Milwaukee Area Lawyers Defend Individuals Facing Probation and Supervision Revocation Hearings
Being placed on extended supervision or probation can be a great alternative to jail. Unfortunately, there can be many requirements and rules governing the time spent on probation, making it confusing and difficult to avoid prison.
If you or somebody you know is facing a revocation of probation hearing, do not go it alone. If the hearing does not go well, you may be put in prison. Be sure to have an attorney assist you at your revocation hearing. With proper legal help, you may avoid or minimize jail time.
The Revocation Hearing Process in Wisconsin
The timeframe and process of a revocation hearing is fairly convoluted and can be difficult to follow. There are many time extensions the Department of Corrections can grant and the preliminary hearing is almost always waived. In general, the process follows this order:
- An individual on probation is believed to have violated the supervision terms.
- The probation agent places the individual on “probation hold.”
- The individual is arrested and held in jail.
- Within a few days (usually 3-11 working days), the agent meets with the individual to take a statement.
- The agent investigates whether the suspected violation actually occurred.
- If the agent decides the individual should be revoked, the individual is notified within 2 working days. If the agent chooses not to revoke, then the individual is released from jail.

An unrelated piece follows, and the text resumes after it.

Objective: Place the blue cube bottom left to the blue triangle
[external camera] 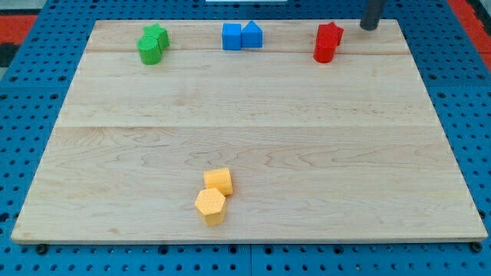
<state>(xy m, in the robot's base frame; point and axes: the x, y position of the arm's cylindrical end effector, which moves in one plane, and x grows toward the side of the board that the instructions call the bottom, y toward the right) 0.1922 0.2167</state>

- A preliminary hearing may be held within 15-20 days of the arrest.
- A final hearing is held within 50 days of the arrest. At this hearing, the judge determines whether to revoke or not.
What Can Happen at Revocation Hearings
Revocation hearings have a much different standard of evidence than criminal cases. While the prosecution must prove beyond a reasonable doubt in criminal cases, a revocation hearing only requires a preponderance of evidence.
The probation agent bringing the revocation hearing can actually use hearsay as evidence.
Additionally, the decision to revoke or not is entirely up to the judge. The judge will take into account the agent’s and counsel’s recommendations, but the decision to incarcerate or not is, ultimately, the judge’s alone. Making sure the judge is favorably disposed towards the individual is the job of a skilled revocation hearing attorney.
If Probation Is Revoked, How Long Will the Sentence Be?
When a court places an individual on probation or extended supervision, it is always after the person is convicted, but not necessarily after a sentence has been handed down. The consequences of a revoked probation can vary wildly, depending on what happened before probation was granted.
For those who were given a stayed sentence, losing at a revocation hearing means they will have to complete their sentence in prison.
If no sentence was given at the initial criminal case, the revocation hearing may result in an actual sentence being handed down.
Individuals who received a stayed sentence have a better idea of what a revoked supervision means. For those who were not given a sentence, the consequences are significantly less clear. Regardless of whether you received a sentence or not, you should have an experienced Wisconsin criminal lawyer by your side at the revocation hearing.